DI: You encourage companies to pull away from being reactive and try to become more proactive by thinking about business analytics in real time. What do you see as your customers’ greatest technical and cultural challenges to taking a more proactive approach?
Timo Elliott: There are two main problems. The first is inertia and vested interests: in many organizations, it can actually be very hard to do things in simpler ways. As author Upton Sinclair once wrote: “It is difficult to get a man to understand something when his salary depends upon his not understanding it.” The second is imagination – it’s not about the quality of the tools: giving somebody a pencil does not make them Picasso. The increasing power of the technology available has meant there is even stronger demand for professionals who can translate that power into business success: a recent survey by LinkedIn (using big data techniques!) showed that demand for “data scientists”, “business analysts” and similar job titles was skyrocketing.
DI: A recent blog by Mark McDonald of Gartner stated that traditional “BI is dead”. Is big data driving the path for real-time business analytics? Do you see a time where we rely exclusively on real-time business analytics? How would that compare to traditional BI today?
Timo Elliott: To be fair, he said “without the business in business intelligence, BI is dead,” and I completely agree. Business intelligence, or business analytics, or whatever you want to call it, is not only alive and well, it’s growing at over 16 percent, according to Gartner, faster than just about any other segment of enterprise IT. The new technology possibilities just extend what it’s always been about: helping organizations make the best use of their information assets. What big data (and other related technologies, like predictive, mobile, cloud and collaboration) does is extend the possibilities to new business areas.
DI: How has big data changed CIOs outlook on data quality and security?

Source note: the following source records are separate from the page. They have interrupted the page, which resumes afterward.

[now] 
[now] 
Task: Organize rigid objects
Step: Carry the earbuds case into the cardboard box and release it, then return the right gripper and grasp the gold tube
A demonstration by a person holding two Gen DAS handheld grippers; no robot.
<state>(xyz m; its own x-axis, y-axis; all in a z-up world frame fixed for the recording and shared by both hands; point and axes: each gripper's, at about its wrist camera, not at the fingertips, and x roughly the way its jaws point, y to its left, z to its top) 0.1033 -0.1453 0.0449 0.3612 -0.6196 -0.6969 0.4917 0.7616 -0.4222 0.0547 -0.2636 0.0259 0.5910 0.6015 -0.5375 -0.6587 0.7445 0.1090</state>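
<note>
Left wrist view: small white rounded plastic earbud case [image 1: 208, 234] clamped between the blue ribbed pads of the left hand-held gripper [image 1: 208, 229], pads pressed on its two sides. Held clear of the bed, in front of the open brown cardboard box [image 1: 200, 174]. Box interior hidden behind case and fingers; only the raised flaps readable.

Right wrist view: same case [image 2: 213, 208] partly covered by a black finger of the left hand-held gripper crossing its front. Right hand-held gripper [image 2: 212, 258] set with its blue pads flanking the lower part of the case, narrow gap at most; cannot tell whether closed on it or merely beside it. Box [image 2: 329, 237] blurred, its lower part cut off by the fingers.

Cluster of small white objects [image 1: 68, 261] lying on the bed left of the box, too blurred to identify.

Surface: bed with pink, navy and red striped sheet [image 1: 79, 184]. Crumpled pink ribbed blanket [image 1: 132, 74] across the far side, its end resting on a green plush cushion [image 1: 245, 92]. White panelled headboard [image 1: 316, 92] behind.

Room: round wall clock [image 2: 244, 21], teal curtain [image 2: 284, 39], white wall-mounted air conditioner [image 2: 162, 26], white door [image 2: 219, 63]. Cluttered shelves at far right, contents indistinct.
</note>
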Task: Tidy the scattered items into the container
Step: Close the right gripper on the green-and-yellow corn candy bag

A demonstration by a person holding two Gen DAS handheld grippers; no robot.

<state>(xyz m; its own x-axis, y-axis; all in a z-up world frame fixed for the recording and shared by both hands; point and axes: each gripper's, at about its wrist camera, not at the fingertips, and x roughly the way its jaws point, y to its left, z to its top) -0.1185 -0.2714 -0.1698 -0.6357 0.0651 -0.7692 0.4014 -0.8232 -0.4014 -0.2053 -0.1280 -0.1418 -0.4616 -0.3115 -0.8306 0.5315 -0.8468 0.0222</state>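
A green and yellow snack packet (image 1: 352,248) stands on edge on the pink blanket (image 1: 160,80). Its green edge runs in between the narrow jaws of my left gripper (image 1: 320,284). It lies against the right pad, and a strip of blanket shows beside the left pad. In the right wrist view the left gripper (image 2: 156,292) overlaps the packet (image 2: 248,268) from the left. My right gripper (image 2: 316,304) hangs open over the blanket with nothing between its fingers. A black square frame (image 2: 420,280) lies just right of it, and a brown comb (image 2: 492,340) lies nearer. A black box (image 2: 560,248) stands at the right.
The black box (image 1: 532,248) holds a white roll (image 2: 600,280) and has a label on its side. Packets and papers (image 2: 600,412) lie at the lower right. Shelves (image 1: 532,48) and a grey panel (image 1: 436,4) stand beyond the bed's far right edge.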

Timo Elliott: I’d like to think that it’s helped accelerate the existing trend towards better information governance. Every industry survey continues to show that the biggest barriers to getting value out of business information are problems with data integration and data quality. These are not IT issues, they are business issues: IT and business leaders have to collaborate to improve the underlying business processes. One of our hottest product areas right now is enterprise information management, with new products such as SAP BusinessObjects Information Steward that uses analytics to improve analytics, letting business people and IT collaborate around data definitions and track data quality key performance indicators.